Impuls Passionszeit Trauer und Tod

Vollbremsung

Vor einem Jahr erlebten wir etwas, wovon selbst alte Menschen, die den Zweiten Weltkrieg noch bewusst erlebt haben, sagen: „Dass ich so etwas noch erlebe, habe ich im Traum nicht gedacht.“ In die volle Fahrt unseres Lebens wurde eine Bremse reingehauen. Und dass wir ein Jahr später immer noch „Stop and Go“ unterwegs sind, das war völlig außerhalb unseres Horizontes.

Vielleicht können wir etwas nachfühlen, wie es den Jüngerinnen und Jüngern von Jesus ging. Sie schwammen auf einer Erfolgswelle. Die Leute liefen Jesus hinterher. Sie hingen an seinen Lippen und waren gierig nach neuen Wundern. Und die Jüngerinnen und Jünger waren hautnah dabei. Sie durften mithelfen und sonnten sich in dem Erfolg ihres Lehrers. Die Träume, wo das alles noch hinführen könnte, wuchsen ins Unermessliche.

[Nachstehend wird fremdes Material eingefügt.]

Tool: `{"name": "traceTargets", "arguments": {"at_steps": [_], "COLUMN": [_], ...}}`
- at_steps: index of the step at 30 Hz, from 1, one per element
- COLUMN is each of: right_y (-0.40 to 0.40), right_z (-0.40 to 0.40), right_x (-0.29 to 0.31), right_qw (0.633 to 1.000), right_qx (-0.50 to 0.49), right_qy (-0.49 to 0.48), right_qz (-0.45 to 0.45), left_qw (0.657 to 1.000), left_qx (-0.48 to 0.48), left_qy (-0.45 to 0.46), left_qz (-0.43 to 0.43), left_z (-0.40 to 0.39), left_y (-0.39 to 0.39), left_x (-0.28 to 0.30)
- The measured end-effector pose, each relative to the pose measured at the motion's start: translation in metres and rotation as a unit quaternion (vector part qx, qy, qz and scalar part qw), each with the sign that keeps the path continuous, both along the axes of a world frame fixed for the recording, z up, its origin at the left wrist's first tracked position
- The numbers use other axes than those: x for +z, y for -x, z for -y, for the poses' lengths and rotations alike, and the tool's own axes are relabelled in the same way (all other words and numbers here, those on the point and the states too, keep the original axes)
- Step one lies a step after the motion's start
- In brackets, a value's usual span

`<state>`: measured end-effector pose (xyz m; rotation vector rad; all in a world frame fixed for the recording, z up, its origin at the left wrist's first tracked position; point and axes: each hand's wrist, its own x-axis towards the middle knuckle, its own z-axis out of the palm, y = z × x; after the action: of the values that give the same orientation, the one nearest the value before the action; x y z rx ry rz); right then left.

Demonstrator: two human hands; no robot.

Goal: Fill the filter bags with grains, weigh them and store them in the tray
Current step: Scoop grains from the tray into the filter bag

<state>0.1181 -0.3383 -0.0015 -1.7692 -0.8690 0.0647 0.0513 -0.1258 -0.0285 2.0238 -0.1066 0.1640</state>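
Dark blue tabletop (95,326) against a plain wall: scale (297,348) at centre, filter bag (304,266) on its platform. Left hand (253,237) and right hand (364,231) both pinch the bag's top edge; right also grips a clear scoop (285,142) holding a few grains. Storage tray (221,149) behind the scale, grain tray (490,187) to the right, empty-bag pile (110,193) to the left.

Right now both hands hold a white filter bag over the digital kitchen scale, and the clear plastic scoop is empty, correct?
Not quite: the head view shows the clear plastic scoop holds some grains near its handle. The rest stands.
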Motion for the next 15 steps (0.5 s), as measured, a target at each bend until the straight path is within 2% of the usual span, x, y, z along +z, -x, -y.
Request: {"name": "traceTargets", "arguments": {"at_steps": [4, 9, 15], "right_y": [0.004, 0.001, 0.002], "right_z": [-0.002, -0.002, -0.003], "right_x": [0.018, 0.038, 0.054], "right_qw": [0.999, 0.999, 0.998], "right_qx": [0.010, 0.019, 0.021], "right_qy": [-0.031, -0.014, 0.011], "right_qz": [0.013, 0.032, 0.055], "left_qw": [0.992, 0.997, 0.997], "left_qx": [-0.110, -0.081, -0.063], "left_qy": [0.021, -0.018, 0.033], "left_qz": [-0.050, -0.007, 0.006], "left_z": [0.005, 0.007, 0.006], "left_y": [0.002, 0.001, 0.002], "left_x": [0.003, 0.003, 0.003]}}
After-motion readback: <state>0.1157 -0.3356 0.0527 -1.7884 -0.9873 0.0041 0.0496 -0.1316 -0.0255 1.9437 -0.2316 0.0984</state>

Aber während sie noch so träumen, haut Jesus in voller Fahrt die Bremse rein und redet davon, dass er bald sterben wird. Und wie reagieren seine Freunde? Die einen verdrängen es völlig – Jesus muss es öfter wiederholen, aber sie wollen es nicht realisieren. Die anderen wollen ihn bereden und Pläne schmieden, wie man dem Tod entkommen kann. Und die nächsten bekommen innere Zweifel, ob sie nicht doch dem falschen Mann gefolgt sind.

Jesus sagt dazu:

Wenn das Weizenkorn nicht in die Erde fällt und stirbt, bleibt es ein einzelnes Korn. Wenn es aber stirbt, bringt es viel Frucht.

Die Bibel. Evangelium nach Johannes, Kapitel 12,24

Jesus lenkt damit den Blick auf den größeren Horizont. Er will damit sagen: Es geht nicht um den schnellen Erfolg, den wir jetzt haben könnten. Es geht mir um etwas viel Größeres. Und dafür müssen wir das Naheliegende opfern. Wenn wir in seinem Beispiel nur auf ein Weizenkorn schauen, da sehen wir, dass es stirbt. Wenn wir aber darüber hinaussehen, dann sehen wir die Frucht, die daraus wird.

Seine Jüngerinnen und Jünger haben das erst viel später verstanden: Jesus ging es nicht darum, dass es einzelnen Menschen wieder besser ging, z.B. wenn er sie geheilt hat. Das waren nur Zeichen für eine viel größere Heilung, nämlich für die Wiederherstellung der Verbindung zwischen Gott und seinen Menschen. Und dafür musste er (wie das Weizenkorn) sterben. Diese Erkenntnis hat in ihnen eine ungemeine Hoffnung und Kraft ausgelöst.

Die Zeit vor Ostern, die sogenannte Passionszeit, können wir bewusst nutzen, um uns ausbremsen zu lassen und um für uns zu überprüfen, ob die Richtung überhaupt stimmt, in der wir volle Fahrt aufgenommen haben.